Task statement:
All of the listing should be output exactly, apart from the pictures.

================================

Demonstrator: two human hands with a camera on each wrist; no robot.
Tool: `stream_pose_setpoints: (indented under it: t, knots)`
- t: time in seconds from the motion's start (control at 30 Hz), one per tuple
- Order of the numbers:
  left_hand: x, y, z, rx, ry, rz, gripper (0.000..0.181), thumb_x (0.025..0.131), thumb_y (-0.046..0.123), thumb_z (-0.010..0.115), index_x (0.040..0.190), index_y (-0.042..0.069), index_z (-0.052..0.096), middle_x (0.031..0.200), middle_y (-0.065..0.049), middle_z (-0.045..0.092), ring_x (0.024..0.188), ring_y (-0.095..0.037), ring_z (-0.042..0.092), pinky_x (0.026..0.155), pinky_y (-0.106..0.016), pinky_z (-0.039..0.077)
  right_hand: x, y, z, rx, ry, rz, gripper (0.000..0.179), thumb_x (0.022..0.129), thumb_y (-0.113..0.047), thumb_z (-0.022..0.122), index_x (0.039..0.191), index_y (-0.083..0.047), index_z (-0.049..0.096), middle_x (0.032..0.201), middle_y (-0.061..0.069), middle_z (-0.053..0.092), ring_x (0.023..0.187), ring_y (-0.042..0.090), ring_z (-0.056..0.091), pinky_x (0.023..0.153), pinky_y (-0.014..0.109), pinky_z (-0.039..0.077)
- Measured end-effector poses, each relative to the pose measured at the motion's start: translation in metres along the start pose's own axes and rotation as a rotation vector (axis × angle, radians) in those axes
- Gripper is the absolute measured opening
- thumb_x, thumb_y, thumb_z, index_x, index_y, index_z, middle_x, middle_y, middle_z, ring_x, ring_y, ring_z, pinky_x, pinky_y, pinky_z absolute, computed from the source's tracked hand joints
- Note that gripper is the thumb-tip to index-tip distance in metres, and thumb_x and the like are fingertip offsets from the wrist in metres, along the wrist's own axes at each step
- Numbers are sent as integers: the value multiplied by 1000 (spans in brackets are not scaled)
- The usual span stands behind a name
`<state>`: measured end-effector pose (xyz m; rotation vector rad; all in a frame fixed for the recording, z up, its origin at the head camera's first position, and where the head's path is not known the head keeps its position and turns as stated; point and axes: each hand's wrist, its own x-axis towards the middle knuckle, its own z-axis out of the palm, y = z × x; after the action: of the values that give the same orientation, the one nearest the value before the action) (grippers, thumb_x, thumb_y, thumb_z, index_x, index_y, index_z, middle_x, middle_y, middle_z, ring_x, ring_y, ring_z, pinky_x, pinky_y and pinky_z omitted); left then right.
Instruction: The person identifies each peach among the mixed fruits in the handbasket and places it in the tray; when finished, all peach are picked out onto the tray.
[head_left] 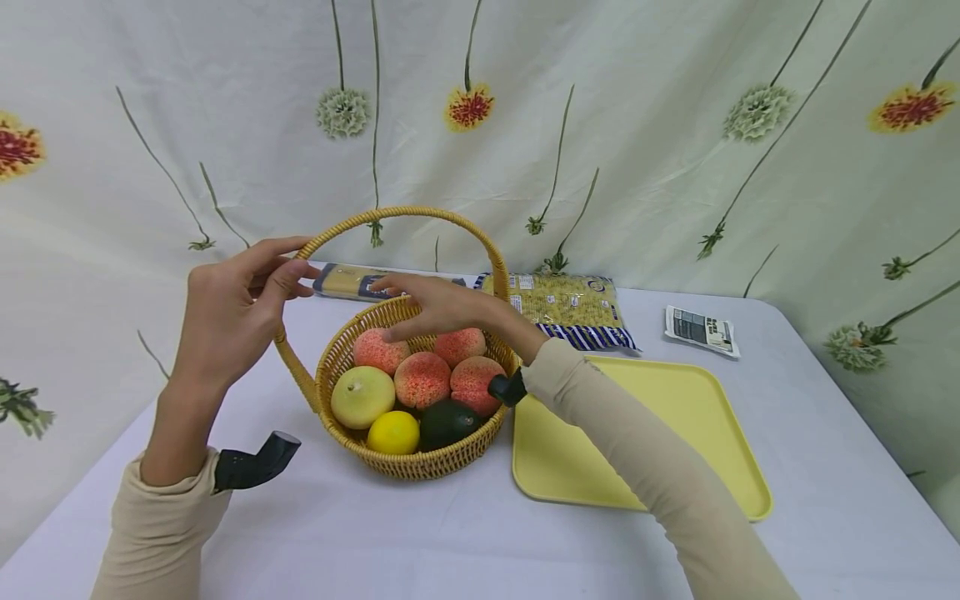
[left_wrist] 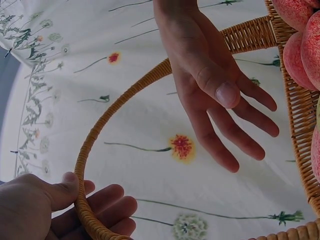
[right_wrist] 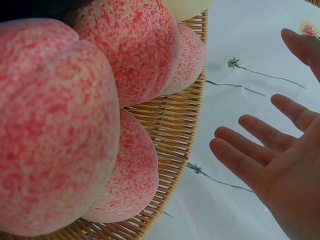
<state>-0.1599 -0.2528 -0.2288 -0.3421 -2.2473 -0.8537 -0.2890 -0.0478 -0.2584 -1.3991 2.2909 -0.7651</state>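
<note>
The left hand (head_left: 236,308) grips the handle (head_left: 405,212) of the wicker basket (head_left: 416,467) on the handle's left side, thumb on one face and fingers curled behind the other. The right hand (head_left: 450,304) holds nothing; its fingers are extended and spread, above the far part of the basket in the head view.

The basket stands on the table (head_left: 360,533), left of centre, between the left edge and the yellow tray (head_left: 675,408). The handle arches above the bowl. Contents: four red-speckled peaches (head_left: 422,379) toward the rear and right, one pale yellow fruit (head_left: 362,397) at left, one lemon (head_left: 393,433) and one dark green fruit (head_left: 448,425) at the front.

The tray lies flat just beside the basket, on the side of the table's right edge. Along the far edge lie a long packet (head_left: 352,282), partly behind the right hand, and a pasta bag (head_left: 570,304). A small white packet (head_left: 701,331) lies near the far right corner.
</note>
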Motion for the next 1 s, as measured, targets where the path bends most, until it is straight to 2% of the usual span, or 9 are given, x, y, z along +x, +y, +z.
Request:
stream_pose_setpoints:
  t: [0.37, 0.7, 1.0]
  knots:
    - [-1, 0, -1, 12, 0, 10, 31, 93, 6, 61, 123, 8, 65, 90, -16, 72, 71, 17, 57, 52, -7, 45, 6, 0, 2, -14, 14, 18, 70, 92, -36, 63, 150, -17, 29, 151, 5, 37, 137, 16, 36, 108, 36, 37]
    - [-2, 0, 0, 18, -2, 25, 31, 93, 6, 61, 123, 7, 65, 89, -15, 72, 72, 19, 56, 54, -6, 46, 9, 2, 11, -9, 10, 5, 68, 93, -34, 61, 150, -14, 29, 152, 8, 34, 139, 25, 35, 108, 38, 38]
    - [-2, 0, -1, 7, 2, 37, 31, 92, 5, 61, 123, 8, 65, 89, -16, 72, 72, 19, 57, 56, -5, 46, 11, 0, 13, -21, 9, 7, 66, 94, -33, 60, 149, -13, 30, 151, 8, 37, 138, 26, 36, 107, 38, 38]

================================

Expected output:
Demonstrator: two human hands with a camera on each wrist; no robot.
Tool: `stream_pose_setpoints: (indented under it: t, knots)`
- t: time in seconds from the motion's start (control at 30 Hz), one per tuple
- Order of the numbers:
  left_hand: x, y, z, rx, ry, rz, gripper (0.000..0.181), thumb_x (0.025..0.131), thumb_y (-0.046..0.123), thumb_z (-0.010..0.115), index_x (0.040..0.190), index_y (-0.042..0.069), index_z (-0.052..0.096), middle_x (0.031..0.200), middle_y (-0.065..0.049), middle_z (-0.045..0.092), ring_x (0.024..0.188), ring_y (-0.095..0.037), ring_z (-0.042..0.092), pinky_x (0.026..0.155), pinky_y (-0.106..0.016), pinky_z (-0.039..0.077)
  right_hand: x, y, z, rx, ry, rz, gripper (0.000..0.179), thumb_x (0.022..0.129), thumb_y (-0.113..0.047), thumb_z (-0.022..0.122), index_x (0.039..0.191), index_y (-0.083..0.047), index_z (-0.049..0.096), middle_x (0.032..0.201), middle_y (-0.061..0.069), middle_z (-0.053..0.092), ring_x (0.023..0.187), ring_y (-0.042..0.090), ring_z (-0.056..0.091), pinky_x (0.023..0.153), pinky_y (-0.014..0.109), pinky_z (-0.039..0.077)
- Measured end-effector poses, each relative to the pose measured at the motion's start: translation in metres along the start pose's own axes and rotation as a rotation vector (axis × angle, radians) in those axes
- Gripper is the absolute measured opening
- thumb_x, thumb_y, thumb_z, index_x, index_y, index_z, middle_x, middle_y, middle_z, ring_x, ring_y, ring_z, pinky_x, pinky_y, pinky_z absolute, computed from the source's tracked hand joints
- Note that gripper is the thumb-tip to index-tip distance in metres, and thumb_x and the like are fingertip offsets from the wrist in metres, along the wrist's own axes at each step
- Numbers are sent as integers: the value multiplied by 1000 (spans in brackets are not scaled)
- The usual span stands behind a name
`<state>`: measured end-effector pose (xyz m; rotation vector rad; all in a frame fixed for the recording, z up, its origin at the head camera's first position, and where the head's path is not known the head keeps its position and turns as stated; point and axes: each hand's wrist, its own x-axis towards the middle knuckle, its own z-axis out of the palm, y = z × x; after the action: of the values that give the same orientation, the one nearest the value before the action) (grippers, thumb_x, thumb_y, thumb_z, index_x, index_y, index_z, middle_x, middle_y, middle_z, ring_x, ring_y, ring_z, pinky_x, pinky_y and pinky_z omitted); left then right.
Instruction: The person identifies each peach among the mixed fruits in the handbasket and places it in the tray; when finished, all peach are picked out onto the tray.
[head_left] 
[left_wrist] 
[right_wrist] 
<state>-0.1599 -0.2528 -0.2288 -0.3421 -2.2473 -0.8537 -0.2890 -0.0478 -0.2584 -1.3991 2.2909 -0.7651</state>
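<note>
The left hand (head_left: 236,308) grips the handle (head_left: 405,212) of the wicker basket (head_left: 416,467) on the handle's left side, thumb on one face and fingers curled behind the other. The right hand (head_left: 450,304) holds nothing; its fingers are extended and spread, above the far part of the basket in the head view.

The basket stands on the table (head_left: 360,533), left of centre, between the left edge and the yellow tray (head_left: 675,408). The handle arches above the bowl. Contents: four red-speckled peaches (head_left: 422,379) toward the rear and right, one pale yellow fruit (head_left: 362,397) at left, one lemon (head_left: 393,433) and one dark green fruit (head_left: 448,425) at the front.

The tray lies flat just beside the basket, on the side of the table's right edge. Along the far edge lie a long packet (head_left: 352,282), partly behind the right hand, and a pasta bag (head_left: 570,304). A small white packet (head_left: 701,331) lies near the far right corner.
</note>
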Motion for the next 1 s, as measured, targets where the path bends most, until it is straight to 2% of the usual span, or 9 are given, x, y, z along +x, +y, +z.
Request:
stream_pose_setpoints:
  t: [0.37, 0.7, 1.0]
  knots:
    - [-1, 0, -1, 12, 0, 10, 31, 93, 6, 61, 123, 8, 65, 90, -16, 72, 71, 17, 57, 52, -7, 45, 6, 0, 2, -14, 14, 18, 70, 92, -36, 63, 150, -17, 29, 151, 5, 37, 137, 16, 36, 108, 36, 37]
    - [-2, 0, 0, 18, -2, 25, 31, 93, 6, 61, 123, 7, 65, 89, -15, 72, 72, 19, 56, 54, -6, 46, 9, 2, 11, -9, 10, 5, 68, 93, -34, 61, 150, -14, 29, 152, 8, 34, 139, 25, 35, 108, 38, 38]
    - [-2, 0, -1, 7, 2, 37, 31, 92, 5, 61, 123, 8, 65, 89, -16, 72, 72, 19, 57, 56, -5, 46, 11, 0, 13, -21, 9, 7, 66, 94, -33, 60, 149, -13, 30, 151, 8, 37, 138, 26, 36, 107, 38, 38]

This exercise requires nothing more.